**What to work on**
Transcribe the material from its first line onward, ending with the line that contains "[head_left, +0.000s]" and adding nothing beyond it.

**Source data**
---+---

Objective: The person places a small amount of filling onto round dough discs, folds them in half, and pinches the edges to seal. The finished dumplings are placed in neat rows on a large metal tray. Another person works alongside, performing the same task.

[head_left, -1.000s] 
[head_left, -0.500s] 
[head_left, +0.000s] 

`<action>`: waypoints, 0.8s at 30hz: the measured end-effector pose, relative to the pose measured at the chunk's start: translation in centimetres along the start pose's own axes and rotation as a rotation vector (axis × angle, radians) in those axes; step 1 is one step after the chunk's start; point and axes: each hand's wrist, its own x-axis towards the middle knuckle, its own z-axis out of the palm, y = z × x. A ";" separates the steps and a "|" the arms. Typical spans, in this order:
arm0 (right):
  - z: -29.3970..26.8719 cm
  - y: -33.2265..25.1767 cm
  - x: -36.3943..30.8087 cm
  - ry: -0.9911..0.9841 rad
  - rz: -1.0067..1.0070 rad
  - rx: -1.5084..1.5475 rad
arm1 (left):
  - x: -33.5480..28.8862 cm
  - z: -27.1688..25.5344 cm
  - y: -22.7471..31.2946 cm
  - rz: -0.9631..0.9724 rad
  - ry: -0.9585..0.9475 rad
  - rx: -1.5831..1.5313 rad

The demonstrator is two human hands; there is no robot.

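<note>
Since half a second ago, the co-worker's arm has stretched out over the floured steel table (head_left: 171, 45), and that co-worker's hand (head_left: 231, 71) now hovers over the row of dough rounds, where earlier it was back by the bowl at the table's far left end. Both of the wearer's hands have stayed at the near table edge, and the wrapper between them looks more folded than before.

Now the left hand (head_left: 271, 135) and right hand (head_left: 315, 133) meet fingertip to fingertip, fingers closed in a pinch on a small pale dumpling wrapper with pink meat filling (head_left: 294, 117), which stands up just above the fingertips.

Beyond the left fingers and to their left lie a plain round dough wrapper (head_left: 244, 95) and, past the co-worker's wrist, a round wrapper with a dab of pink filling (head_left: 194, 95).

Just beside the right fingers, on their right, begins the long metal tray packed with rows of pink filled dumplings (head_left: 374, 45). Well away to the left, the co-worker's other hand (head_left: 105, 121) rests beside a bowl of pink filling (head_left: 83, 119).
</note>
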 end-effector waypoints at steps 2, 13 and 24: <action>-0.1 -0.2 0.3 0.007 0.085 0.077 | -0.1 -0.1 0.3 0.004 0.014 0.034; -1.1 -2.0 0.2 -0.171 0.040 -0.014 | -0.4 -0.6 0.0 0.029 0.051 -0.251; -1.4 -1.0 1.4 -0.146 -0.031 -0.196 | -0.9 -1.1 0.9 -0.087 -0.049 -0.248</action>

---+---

**Output below**
Objective: The person places a small amount of filling onto round dough discs, folds them in half, and pinches the edges to seal. The finished dumplings are placed in neat rows on a large metal tray. Another person works alongside, performing the same task.

[head_left, -1.000s] 
[head_left, -0.500s] 
[head_left, +0.000s] 

With this, the output is complete.